Religion reappears in a more precise manner in films that aren’t Biblical epics, but are set in a contemporary milieu, with pullovers and business suits: The Road to Yesterday (1925) and The Godless Girl (1928).
This unexpected intrusion of religion into the modern world is to be related to the fact that the financier of these films, Jeremiah Milbank, was devout. Both films show the conflict between atheists and Christians, a conflict that, for us French, seems somewhat bizarre in the 21st century, especially as it takes on extravagant dimensions here: in the first of these films, Beth, a 100% atheist, falls madly in love with handsome Jack. A wedding is in sight. But—the horror—Jack comes to the following dinner in his pastor attire. No question of marriage whatsoever anymore…

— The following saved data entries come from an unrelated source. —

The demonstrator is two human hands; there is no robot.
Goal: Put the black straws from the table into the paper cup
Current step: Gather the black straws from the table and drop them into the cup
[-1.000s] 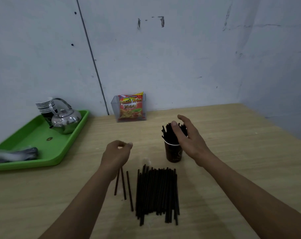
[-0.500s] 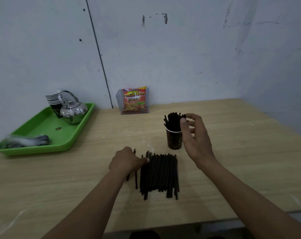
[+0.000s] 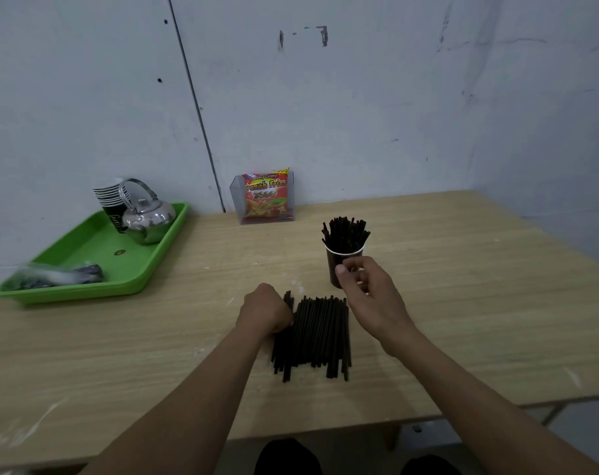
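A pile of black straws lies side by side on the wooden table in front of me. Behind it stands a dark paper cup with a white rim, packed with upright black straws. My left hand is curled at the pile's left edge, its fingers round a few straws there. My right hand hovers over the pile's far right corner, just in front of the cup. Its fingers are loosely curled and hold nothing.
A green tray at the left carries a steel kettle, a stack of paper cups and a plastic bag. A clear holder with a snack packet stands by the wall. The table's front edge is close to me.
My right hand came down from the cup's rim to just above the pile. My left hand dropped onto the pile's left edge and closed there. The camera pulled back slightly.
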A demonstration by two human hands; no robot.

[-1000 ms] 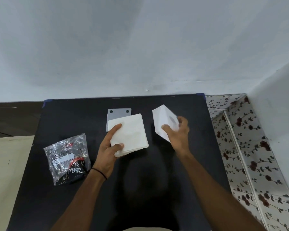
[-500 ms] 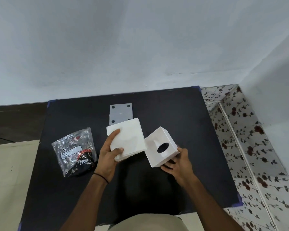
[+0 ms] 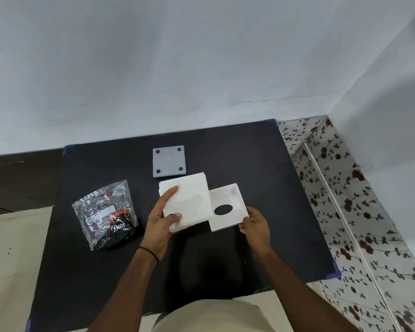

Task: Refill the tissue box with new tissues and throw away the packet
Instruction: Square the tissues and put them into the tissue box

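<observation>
Risk is sitting in the loose square stack of white tissues (image 3: 187,202), which the left hand (image 3: 162,221) is clamping with its fingers (image 3: 171,218) just beside the white plastic tissue box (image 3: 228,207); the right hand (image 3: 254,222) is gripping the box's near corner above the black surface (image 3: 261,164). Box is lying hole-side up, so sheets could be splaying or snagging the rim unless it gets turned open-side up. Crinkled clear packet (image 3: 106,214) is lying left, not yet binned.
</observation>
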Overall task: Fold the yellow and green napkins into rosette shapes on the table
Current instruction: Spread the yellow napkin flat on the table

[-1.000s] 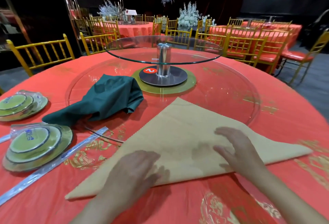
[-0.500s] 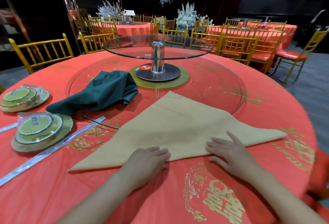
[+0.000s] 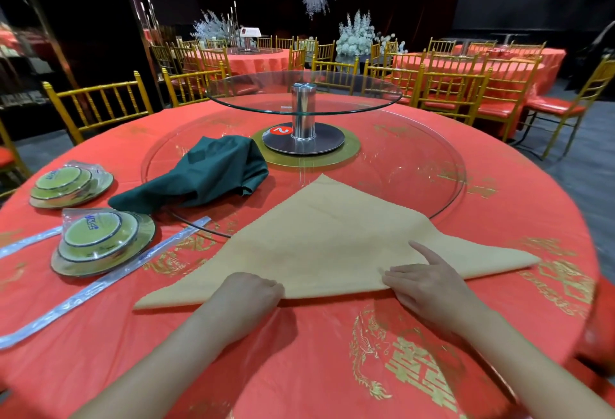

In The Godless Girl, Judy, the head of a group of atheist students at a high-school opposes George, the leader of the Christian students movement. Brawls. One dead.
In all these films, religion seems to be just a pretext. DeMille is closer to Lewis Carroll than to Daniel-Rops. The protagonists are on one side or the other. They don’t express their motivations, their doubts, the deepest reasons for their eventual changeover, if they exist at all. It’s completely the opposite of films by Bergman, Dreyer or Bresson. Everything remains very superficial.
This means that, except in the case of these last two films, which elevate the sudden change of ideals to the level of a surrealist artwork, the choice of making a religious film doesn’t work out in favour of our filmmaker all that much. It even goes against him. Those who follow public opinion and see DeMille above all as the filmmaker of The Ten Commandments and Biblical epics are likely to not appreciate him at all, whereas watching apparently more modest works like Kindling or Saturday Night has the potential to turn them into enthusiastic supporters. The Biblical films work on their form, their style alone, while C.B.’s modern films combine the filmmaker’s art with the power and humour of a sociological study.
Footnote:
[1] Note that this second commandment implicitly prohibits cinema.